**TO DO**.
I need the records below retyped exactly.

**THE DATA**.

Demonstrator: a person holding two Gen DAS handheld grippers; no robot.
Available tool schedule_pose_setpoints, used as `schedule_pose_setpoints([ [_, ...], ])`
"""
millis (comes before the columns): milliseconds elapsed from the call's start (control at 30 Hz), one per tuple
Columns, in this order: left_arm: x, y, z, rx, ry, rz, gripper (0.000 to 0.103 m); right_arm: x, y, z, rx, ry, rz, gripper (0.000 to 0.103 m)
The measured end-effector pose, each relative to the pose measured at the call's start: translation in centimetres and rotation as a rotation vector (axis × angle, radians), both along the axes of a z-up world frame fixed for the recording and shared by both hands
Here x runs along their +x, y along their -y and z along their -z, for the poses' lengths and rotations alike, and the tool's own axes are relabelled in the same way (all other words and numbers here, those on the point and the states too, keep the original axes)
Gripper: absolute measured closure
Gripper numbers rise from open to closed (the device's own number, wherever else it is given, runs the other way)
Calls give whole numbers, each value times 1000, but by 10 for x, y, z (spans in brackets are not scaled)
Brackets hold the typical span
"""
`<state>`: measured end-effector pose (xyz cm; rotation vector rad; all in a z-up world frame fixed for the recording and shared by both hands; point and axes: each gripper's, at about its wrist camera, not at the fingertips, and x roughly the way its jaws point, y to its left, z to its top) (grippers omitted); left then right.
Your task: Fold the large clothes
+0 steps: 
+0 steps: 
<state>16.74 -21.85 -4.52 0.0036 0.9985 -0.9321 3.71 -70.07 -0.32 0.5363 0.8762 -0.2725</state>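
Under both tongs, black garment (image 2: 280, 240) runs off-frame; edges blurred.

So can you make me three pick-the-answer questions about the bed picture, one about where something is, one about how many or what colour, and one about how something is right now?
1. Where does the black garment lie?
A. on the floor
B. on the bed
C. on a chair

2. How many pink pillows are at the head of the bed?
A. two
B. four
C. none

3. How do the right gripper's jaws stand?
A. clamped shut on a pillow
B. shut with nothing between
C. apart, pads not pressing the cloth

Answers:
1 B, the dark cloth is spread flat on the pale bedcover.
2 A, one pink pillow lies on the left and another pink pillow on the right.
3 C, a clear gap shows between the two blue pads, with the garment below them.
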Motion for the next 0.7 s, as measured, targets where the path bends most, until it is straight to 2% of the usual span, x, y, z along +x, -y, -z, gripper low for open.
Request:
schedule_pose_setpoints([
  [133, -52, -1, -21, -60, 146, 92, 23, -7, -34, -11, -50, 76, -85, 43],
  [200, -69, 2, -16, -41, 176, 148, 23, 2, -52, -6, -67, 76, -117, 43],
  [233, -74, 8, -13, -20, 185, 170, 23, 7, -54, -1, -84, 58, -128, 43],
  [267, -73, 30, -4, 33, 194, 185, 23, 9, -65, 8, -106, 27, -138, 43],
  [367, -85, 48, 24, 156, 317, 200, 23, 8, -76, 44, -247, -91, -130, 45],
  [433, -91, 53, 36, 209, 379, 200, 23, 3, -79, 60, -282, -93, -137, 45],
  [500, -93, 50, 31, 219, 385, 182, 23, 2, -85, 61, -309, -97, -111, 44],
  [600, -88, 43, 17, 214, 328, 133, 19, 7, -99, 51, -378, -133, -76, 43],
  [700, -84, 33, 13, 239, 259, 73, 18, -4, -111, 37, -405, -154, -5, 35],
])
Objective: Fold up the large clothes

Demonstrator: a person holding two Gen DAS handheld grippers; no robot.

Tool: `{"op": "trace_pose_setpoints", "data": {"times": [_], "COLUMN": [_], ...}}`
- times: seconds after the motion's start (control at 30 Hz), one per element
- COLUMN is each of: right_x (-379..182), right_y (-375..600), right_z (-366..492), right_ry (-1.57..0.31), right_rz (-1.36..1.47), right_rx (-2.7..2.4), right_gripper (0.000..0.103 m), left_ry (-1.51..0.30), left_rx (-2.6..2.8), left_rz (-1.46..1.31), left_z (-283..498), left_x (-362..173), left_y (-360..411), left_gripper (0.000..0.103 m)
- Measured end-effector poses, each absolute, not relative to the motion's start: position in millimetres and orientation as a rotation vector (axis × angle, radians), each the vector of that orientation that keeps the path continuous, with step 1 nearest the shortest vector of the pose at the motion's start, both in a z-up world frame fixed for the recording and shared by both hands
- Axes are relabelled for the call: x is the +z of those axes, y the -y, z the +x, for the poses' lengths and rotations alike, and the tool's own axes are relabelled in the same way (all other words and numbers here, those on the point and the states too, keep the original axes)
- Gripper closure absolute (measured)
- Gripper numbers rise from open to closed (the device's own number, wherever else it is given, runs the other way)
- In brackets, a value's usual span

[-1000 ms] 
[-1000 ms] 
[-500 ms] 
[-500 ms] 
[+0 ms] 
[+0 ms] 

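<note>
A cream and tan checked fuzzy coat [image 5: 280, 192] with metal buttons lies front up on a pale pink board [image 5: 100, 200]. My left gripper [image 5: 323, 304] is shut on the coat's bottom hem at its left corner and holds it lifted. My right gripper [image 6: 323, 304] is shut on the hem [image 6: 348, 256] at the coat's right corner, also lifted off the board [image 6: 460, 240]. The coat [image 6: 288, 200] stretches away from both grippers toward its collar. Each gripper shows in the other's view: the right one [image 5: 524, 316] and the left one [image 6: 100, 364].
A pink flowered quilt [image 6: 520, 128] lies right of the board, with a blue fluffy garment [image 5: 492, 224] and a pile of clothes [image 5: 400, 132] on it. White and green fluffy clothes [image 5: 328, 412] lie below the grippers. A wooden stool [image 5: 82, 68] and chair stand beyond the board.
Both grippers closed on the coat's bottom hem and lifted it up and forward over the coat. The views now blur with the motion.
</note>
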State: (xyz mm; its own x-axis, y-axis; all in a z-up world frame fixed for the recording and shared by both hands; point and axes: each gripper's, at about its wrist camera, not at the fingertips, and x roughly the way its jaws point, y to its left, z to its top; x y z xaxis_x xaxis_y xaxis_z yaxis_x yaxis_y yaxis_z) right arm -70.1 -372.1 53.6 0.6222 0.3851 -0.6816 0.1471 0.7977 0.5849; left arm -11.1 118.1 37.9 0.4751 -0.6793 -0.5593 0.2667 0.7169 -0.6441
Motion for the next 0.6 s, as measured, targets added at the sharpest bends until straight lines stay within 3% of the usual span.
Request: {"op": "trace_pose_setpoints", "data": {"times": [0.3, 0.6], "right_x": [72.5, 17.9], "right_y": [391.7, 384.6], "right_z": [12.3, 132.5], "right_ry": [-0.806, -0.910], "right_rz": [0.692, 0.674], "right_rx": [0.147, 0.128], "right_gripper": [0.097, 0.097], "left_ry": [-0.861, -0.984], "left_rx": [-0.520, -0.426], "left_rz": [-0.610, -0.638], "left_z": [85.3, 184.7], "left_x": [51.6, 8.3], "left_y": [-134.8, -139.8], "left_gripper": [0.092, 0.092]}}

**THE COMPLETED TASK**.
Demonstrator: a person holding two Gen DAS handheld grippers; no robot.
Available tool schedule_pose_setpoints, used as `schedule_pose_setpoints([ [_, ...], ])`
"""
millis (comes before the columns): milliseconds elapsed from the call's start (control at 30 Hz), one per tuple
Columns, in this order: left_arm: x, y, z, rx, ry, rz, gripper (0.000 to 0.103 m); right_arm: x, y, z, rx, ry, rz, gripper (0.000 to 0.103 m)
The measured end-effector pose, each relative to the pose measured at the call's start: translation in centimetres and rotation as a rotation vector (axis × angle, radians), both along the axes of a z-up world frame fixed for the recording and shared by both hands
Here x runs along their +x, y along their -y and z along their -z, for the poses' lengths and rotations alike, and the tool's own axes are relabelled in the same way (all other words and numbers here, those on the point and the states too, keep the original axes)
Gripper: absolute measured closure
Gripper numbers rise from open to closed (the device's own number, wherever else it is given, runs the other way)
Calls give whole numbers, each value times 1000, but by 10 for x, y, z (spans in brackets are not scaled)
Brackets hold the typical span
"""
`<state>`: measured end-effector pose (xyz cm; rotation vector rad; all in a z-up world frame fixed for the recording and shared by both hands; point and axes: each gripper's, at about its wrist camera, not at the fingertips, and x roughly the way its jaws point, y to its left, z to its top) (grippers omitted); left then right.
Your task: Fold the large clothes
+0 steps: 
+0 steps: 
<state>16.74 -21.85 -4.52 0.0036 0.9985 -0.9321 3.71 -70.07 -0.32 0.5363 0.8762 -0.2725</state>
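Under both tongs, black garment (image 2: 280, 240) runs off-frame; edges blurred.

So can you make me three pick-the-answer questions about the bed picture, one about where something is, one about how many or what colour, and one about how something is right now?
1. Where does the black garment lie?
A. on the floor
B. on the bed
C. on a chair

2. How many pink pillows are at the head of the bed?
A. two
B. four
C. none

3. How do the right gripper's jaws stand?
A. clamped shut on a pillow
B. shut with nothing between
C. apart, pads not pressing the cloth

Answers:
1 B, the dark cloth is spread flat on the pale bedcover.
2 A, one pink pillow lies on the left and another pink pillow on the right.
3 C, a clear gap shows between the two blue pads, with the garment below them.
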Motion for the next 0.7 s, as measured, targets where the path bends most, until it is straight to 2% of the usual span, x, y, z along +x, -y, -z, gripper low for open.
Request:
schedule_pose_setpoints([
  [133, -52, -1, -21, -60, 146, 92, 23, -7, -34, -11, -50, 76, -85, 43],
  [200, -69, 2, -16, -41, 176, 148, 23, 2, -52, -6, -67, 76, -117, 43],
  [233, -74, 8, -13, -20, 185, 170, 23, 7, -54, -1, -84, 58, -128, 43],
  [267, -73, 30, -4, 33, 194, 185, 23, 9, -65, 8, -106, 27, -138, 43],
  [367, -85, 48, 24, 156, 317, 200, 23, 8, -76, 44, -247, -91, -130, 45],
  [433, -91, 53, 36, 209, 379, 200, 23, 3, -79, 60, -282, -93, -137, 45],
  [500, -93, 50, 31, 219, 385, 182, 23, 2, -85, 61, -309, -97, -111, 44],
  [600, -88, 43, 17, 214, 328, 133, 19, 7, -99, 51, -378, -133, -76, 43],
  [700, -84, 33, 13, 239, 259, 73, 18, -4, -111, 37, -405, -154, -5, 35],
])
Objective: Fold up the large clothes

Demonstrator: a person holding two Gen DAS handheld grippers; no robot.

Tool: `{"op": "trace_pose_setpoints", "data": {"times": [_], "COLUMN": [_], ...}}`
- times: seconds after the motion's start (control at 30 Hz), one per element
- COLUMN is each of: right_x (-379..182), right_y (-375..600), right_z (-366..492), right_ry (-1.57..0.31), right_rz (-1.36..1.47), right_rx (-2.7..2.4), right_gripper (0.000..0.103 m), left_ry (-1.51..0.30), left_rx (-2.6..2.8), left_rz (-1.46..1.31), left_z (-283..498), left_x (-362..173), left_y (-360..411), left_gripper (0.000..0.103 m)
- Measured end-effector poses, each absolute, not relative to the motion's start: position in millimetres and orientation as a rotation vector (axis × angle, radians), each the vector of that orientation that keeps the path continuous, with step 1 nearest the shortest vector of the pose at the motion's start, both in a z-up world frame fixed for the recording and shared by both hands
- Axes are relabelled for the call: x is the +z of those axes, y the -y, z the +x, for the poses' lengths and rotations alike, and the tool's own axes are relabelled in the same way (all other words and numbers here, those on the point and the states too, keep the original axes)
- Gripper closure absolute (measured)
- Gripper numbers rise from open to closed (the device's own number, wherever else it is given, runs the other way)
- In brackets, a value's usual span

[-1000 ms] 
[-1000 ms] 
[-500 ms] 
[-500 ms] 
[+0 ms] 
[+0 ms] 

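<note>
A cream and tan checked fuzzy coat [image 5: 280, 192] with metal buttons lies front up on a pale pink board [image 5: 100, 200]. My left gripper [image 5: 323, 304] is shut on the coat's bottom hem at its left corner and holds it lifted. My right gripper [image 6: 323, 304] is shut on the hem [image 6: 348, 256] at the coat's right corner, also lifted off the board [image 6: 460, 240]. The coat [image 6: 288, 200] stretches away from both grippers toward its collar. Each gripper shows in the other's view: the right one [image 5: 524, 316] and the left one [image 6: 100, 364].
A pink flowered quilt [image 6: 520, 128] lies right of the board, with a blue fluffy garment [image 5: 492, 224] and a pile of clothes [image 5: 400, 132] on it. White and green fluffy clothes [image 5: 328, 412] lie below the grippers. A wooden stool [image 5: 82, 68] and chair stand beyond the board.
Both grippers closed on the coat's bottom hem and lifted it up and forward over the coat. The views now blur with the motion.
</note>
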State: (xyz mm; its own x-axis, y-axis; all in a z-up world frame fixed for the recording and shared by both hands; point and axes: each gripper's, at about its wrist camera, not at the fingertips, and x roughly the way its jaws point, y to its left, z to its top; x y z xaxis_x xaxis_y xaxis_z yaxis_x yaxis_y yaxis_z) right arm -70.1 -372.1 53.6 0.6222 0.3851 -0.6816 0.1471 0.7977 0.5849; left arm -11.1 118.1 37.9 0.4751 -0.6793 -0.5593 0.2667 0.7169 -0.6441
Motion for the next 0.6 s, as measured, targets added at the sharpest bends until straight lines stay within 3% of the usual span.
Request: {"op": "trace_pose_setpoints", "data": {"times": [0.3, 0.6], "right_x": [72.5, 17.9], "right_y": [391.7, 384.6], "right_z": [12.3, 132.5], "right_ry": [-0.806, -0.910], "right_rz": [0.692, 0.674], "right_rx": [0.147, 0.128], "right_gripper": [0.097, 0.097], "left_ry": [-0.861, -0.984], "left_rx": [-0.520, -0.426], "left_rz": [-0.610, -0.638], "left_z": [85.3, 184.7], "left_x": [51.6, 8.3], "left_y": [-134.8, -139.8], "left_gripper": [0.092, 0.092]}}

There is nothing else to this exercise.